— Your goal —
Transcribe the entire listing below exactly.

— Given information —
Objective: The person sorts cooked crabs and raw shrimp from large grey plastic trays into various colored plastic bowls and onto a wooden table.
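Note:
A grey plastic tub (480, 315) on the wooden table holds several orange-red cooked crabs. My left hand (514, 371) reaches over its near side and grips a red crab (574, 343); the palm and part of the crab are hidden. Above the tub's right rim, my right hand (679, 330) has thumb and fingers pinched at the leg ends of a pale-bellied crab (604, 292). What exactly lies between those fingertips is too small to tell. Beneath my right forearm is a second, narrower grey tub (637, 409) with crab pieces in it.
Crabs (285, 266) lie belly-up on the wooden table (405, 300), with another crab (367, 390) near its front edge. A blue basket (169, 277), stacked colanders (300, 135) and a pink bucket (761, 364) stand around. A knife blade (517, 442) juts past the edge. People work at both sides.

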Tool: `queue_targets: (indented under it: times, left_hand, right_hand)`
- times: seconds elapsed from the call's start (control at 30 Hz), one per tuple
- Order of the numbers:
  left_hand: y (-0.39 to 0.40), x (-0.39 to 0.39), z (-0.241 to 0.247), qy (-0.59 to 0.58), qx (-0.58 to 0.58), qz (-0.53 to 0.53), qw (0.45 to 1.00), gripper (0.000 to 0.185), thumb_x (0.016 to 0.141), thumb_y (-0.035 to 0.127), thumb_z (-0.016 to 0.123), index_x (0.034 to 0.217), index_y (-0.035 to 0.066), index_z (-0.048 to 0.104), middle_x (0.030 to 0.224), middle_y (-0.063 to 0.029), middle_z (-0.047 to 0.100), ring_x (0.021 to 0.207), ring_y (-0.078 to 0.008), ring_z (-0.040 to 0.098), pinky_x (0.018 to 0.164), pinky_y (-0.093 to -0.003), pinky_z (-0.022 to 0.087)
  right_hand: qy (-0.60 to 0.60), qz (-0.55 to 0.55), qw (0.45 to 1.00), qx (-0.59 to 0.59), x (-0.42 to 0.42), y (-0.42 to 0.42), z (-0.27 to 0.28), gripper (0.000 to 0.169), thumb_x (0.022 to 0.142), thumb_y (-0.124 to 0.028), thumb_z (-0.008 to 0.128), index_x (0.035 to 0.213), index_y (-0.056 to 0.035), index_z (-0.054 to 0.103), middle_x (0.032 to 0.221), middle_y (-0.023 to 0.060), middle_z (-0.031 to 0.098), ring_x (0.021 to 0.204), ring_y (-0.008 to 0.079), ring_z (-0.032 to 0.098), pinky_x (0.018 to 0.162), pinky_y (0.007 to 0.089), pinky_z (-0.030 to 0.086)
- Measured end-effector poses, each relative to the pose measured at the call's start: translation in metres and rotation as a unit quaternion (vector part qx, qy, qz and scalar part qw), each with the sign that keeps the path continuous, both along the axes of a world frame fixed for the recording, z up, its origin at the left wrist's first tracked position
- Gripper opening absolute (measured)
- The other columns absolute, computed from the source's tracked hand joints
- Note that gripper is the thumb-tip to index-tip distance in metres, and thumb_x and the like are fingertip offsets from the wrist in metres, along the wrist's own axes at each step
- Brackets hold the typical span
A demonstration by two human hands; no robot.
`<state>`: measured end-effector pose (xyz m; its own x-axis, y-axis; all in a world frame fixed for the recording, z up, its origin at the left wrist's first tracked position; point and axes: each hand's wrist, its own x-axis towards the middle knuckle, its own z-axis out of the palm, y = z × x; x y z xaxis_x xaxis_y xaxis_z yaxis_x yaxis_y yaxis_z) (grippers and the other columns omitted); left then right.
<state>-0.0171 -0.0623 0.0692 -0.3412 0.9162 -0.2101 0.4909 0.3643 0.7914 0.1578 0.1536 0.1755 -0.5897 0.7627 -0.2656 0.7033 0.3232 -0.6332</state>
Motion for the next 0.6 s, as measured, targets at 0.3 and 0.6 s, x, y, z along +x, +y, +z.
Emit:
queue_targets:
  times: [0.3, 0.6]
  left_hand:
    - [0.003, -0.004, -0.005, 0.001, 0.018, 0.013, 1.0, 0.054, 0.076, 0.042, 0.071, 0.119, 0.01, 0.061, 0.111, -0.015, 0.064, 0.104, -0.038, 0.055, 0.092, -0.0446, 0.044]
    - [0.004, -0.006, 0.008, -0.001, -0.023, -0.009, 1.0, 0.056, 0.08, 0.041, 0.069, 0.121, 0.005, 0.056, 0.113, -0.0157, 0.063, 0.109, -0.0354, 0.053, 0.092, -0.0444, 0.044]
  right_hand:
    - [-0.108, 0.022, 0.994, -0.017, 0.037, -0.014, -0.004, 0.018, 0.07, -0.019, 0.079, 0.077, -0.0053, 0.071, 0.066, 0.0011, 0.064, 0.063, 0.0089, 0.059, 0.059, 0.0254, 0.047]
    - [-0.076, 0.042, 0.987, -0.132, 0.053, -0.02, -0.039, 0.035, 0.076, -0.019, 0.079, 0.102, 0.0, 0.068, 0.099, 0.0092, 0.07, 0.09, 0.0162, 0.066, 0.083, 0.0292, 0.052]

— Result for this task —
Objective: The person sorts cooked crabs and raw shrimp from large grey plastic trays into various colored plastic bowls and onto a wooden table.
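Note:
A grey plastic tub (480, 315) on the wooden table holds several orange-red cooked crabs. My left hand (514, 371) reaches over its near side and grips a red crab (574, 343); the palm and part of the crab are hidden. Above the tub's right rim, my right hand (679, 330) has thumb and fingers pinched at the leg ends of a pale-bellied crab (604, 292). What exactly lies between those fingertips is too small to tell. Beneath my right forearm is a second, narrower grey tub (637, 409) with crab pieces in it.
Crabs (285, 266) lie belly-up on the wooden table (405, 300), with another crab (367, 390) near its front edge. A blue basket (169, 277), stacked colanders (300, 135) and a pink bucket (761, 364) stand around. A knife blade (517, 442) juts past the edge. People work at both sides.
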
Tool: `queue_targets: (indented under it: times, left_hand, right_hand)`
- times: seconds elapsed from the call's start (control at 30 Hz), one per tuple
- Order of the numbers:
  left_hand: y (-0.39 to 0.40), x (-0.39 to 0.39), z (-0.241 to 0.247), qy (-0.59 to 0.58), qx (-0.58 to 0.58), qz (-0.53 to 0.53), qw (0.45 to 1.00), gripper (0.000 to 0.185), thumb_x (0.016 to 0.141), thumb_y (-0.035 to 0.127), thumb_z (-0.016 to 0.123), index_x (0.034 to 0.217), index_y (-0.035 to 0.066), index_z (-0.048 to 0.104), middle_x (0.030 to 0.224), middle_y (-0.063 to 0.029), middle_z (-0.047 to 0.100), ring_x (0.021 to 0.207), ring_y (-0.078 to 0.008), ring_z (-0.040 to 0.098), pinky_x (0.018 to 0.164), pinky_y (-0.093 to -0.003), pinky_z (-0.022 to 0.087)
  right_hand: qy (-0.60 to 0.60), qz (-0.55 to 0.55), qw (0.45 to 1.00), qx (-0.59 to 0.59), x (-0.42 to 0.42), y (-0.42 to 0.42), z (-0.27 to 0.28), gripper (0.000 to 0.169), thumb_x (0.022 to 0.142), thumb_y (-0.124 to 0.028), thumb_z (-0.008 to 0.128), index_x (0.035 to 0.213), index_y (-0.056 to 0.035), index_z (-0.054 to 0.103), middle_x (0.032 to 0.221), middle_y (-0.023 to 0.060), middle_z (-0.031 to 0.098), ring_x (0.021 to 0.204), ring_y (-0.008 to 0.079), ring_z (-0.032 to 0.098), pinky_x (0.018 to 0.162), pinky_y (0.007 to 0.089), pinky_z (-0.030 to 0.086)
- Measured end-effector poses, each relative to the pose measured at the call's start: translation in metres and rotation as a unit quaternion (vector part qx, qy, qz and scalar part qw), each with the sign that keeps the path continuous, both along the axes of a world frame fixed for the recording, z up, its origin at the left wrist's first tracked position
- Gripper opening absolute (measured)
- The other columns absolute, computed from the source's tracked hand joints
- Note that gripper is the thumb-tip to index-tip distance in metres, and thumb_x and the like are fingertip offsets from the wrist in metres, along the wrist's own axes at each step
- Brackets hold the typical span
A demonstration by two human hands; no robot.
`<state>`: measured end-effector pose (xyz m; its own x-axis, y-axis; all in a world frame fixed for the recording, z up, its origin at the left wrist's first tracked position; point and axes: each hand's wrist, its own x-axis towards the middle knuckle, its own z-axis out of the palm, y = z × x; x y z xaxis_x xaxis_y xaxis_z yaxis_x yaxis_y yaxis_z) (grippers and the other columns omitted); left then right.
<state>-0.0171 -0.0623 0.0692 -0.3412 0.9162 -0.2101 0.4909 0.3643 0.7914 0.1578 0.1536 0.1755 -0.5897 0.7627 -0.2656 0.7033 0.3232 -0.6332</state>
Motion for the next 0.6 s, as measured, targets at 0.3 and 0.6 s, x, y, z along +x, +y, +z.
Emit:
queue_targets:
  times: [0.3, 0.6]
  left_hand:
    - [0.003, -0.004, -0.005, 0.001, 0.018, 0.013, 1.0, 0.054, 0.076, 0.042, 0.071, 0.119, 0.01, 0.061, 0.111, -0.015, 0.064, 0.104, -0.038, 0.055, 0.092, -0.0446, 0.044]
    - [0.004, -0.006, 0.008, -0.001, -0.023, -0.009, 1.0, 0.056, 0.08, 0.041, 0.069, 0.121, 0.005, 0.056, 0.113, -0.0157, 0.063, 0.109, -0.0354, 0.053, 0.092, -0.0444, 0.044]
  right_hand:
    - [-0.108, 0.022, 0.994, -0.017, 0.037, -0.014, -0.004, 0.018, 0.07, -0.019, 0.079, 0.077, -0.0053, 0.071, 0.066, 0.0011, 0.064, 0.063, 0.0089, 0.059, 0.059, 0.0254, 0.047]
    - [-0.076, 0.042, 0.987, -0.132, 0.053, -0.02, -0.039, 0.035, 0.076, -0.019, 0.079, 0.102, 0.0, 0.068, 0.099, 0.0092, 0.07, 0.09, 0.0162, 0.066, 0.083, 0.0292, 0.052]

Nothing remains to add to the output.